■ **WHAT THIS TASK INVOLVES**: Beneath this task are records; state how many of their lines hold the word "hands", and nothing else.

Records from a dataset
⟨

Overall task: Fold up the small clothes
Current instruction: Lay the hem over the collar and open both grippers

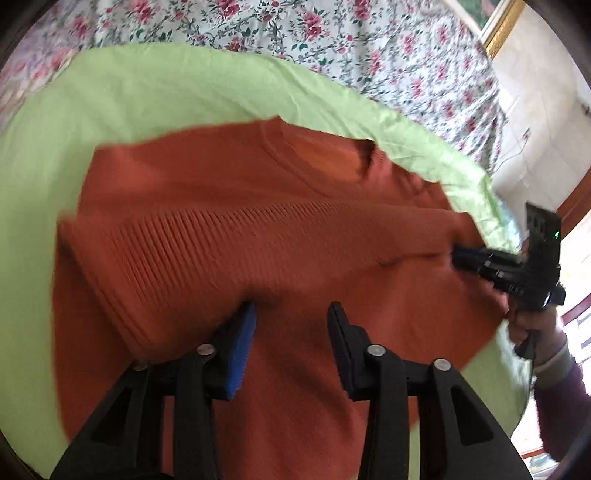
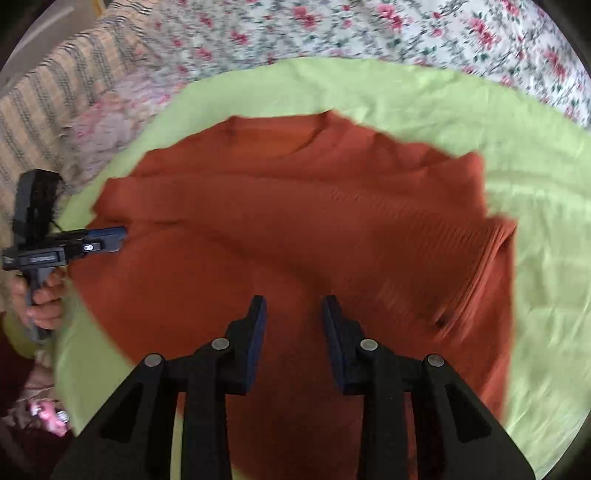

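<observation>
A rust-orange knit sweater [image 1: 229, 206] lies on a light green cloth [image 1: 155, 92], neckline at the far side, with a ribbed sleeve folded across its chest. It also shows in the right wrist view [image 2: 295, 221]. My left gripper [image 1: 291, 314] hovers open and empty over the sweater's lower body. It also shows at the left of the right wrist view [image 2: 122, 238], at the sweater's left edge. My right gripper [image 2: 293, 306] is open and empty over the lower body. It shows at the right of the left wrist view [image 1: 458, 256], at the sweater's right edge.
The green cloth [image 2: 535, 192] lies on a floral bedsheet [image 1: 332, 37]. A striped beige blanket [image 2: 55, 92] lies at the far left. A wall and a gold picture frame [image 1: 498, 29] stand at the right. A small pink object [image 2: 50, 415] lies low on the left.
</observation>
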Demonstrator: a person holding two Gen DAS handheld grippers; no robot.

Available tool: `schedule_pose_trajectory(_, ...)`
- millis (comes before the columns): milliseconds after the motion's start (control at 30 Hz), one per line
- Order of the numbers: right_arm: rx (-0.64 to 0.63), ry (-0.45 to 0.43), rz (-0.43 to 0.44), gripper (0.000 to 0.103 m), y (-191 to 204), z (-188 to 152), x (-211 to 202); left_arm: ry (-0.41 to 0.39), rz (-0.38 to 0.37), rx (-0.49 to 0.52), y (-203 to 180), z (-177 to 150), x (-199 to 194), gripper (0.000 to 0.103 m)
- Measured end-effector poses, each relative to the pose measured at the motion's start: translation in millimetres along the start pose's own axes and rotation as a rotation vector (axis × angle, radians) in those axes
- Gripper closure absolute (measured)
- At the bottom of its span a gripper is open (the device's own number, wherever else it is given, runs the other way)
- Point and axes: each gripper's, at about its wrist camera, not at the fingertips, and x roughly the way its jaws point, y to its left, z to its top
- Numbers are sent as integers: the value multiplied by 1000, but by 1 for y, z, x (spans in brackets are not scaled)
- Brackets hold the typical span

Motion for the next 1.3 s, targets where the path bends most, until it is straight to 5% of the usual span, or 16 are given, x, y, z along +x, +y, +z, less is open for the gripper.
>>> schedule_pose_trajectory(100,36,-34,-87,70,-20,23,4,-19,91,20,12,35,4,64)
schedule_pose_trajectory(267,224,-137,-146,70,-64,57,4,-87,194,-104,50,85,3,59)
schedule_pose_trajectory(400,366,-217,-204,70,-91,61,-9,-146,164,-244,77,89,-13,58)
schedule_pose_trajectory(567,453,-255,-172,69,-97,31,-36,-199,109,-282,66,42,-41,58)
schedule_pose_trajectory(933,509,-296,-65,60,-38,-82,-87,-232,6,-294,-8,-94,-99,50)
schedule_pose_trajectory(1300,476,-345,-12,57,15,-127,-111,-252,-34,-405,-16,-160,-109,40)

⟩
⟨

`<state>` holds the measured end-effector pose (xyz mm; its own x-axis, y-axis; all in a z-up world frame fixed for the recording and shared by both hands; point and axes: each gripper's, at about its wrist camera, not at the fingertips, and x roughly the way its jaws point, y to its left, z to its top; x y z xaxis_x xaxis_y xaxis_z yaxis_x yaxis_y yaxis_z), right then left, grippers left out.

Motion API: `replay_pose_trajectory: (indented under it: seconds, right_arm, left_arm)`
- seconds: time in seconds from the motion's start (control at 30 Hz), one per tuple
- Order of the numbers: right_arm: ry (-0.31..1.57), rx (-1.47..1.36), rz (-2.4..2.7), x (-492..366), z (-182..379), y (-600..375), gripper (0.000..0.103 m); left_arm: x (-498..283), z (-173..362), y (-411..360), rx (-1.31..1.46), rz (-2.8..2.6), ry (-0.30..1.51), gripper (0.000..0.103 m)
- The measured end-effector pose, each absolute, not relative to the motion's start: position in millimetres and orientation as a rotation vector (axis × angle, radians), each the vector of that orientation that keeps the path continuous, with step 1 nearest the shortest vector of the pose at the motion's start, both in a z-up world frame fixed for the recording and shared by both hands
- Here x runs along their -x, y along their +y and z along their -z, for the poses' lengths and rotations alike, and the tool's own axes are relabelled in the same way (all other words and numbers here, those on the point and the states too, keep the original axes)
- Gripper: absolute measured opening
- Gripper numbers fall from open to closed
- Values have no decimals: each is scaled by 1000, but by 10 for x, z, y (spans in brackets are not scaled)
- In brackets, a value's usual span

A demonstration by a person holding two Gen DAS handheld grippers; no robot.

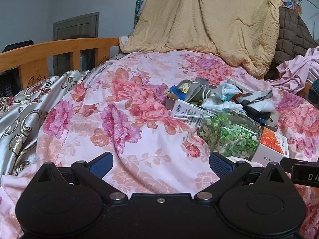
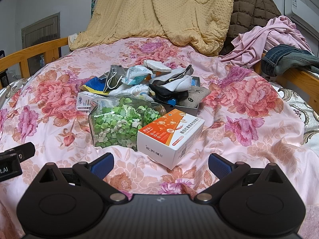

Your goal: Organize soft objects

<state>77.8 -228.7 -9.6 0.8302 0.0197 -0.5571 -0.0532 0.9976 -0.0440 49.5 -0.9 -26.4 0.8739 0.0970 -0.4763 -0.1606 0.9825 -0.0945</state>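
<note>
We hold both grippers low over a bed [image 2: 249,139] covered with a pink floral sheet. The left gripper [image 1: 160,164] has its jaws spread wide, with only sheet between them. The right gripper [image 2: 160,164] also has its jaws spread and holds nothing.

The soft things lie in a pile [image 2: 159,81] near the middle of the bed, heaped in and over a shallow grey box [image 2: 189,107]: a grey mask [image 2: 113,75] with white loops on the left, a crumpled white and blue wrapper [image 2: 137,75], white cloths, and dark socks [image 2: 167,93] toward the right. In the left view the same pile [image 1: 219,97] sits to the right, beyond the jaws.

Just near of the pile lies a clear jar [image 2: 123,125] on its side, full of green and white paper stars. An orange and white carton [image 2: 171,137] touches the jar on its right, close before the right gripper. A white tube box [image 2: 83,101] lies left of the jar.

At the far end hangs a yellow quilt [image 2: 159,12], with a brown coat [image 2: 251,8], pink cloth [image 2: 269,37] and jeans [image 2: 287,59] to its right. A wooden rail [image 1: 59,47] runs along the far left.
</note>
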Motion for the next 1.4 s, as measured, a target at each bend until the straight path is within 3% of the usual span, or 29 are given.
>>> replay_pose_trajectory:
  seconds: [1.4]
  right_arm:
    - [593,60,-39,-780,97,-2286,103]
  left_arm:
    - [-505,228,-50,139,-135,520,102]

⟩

■ **SOLVED PROBLEM**: 2